▼

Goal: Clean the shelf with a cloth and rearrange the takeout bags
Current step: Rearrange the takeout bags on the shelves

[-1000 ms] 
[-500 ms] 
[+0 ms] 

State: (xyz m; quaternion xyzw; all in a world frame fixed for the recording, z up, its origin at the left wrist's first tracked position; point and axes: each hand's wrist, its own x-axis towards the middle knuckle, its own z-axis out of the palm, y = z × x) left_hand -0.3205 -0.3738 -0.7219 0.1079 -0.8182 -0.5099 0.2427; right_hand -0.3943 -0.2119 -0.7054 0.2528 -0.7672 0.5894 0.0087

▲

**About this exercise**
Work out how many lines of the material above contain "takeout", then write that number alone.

**Reply to the task**
2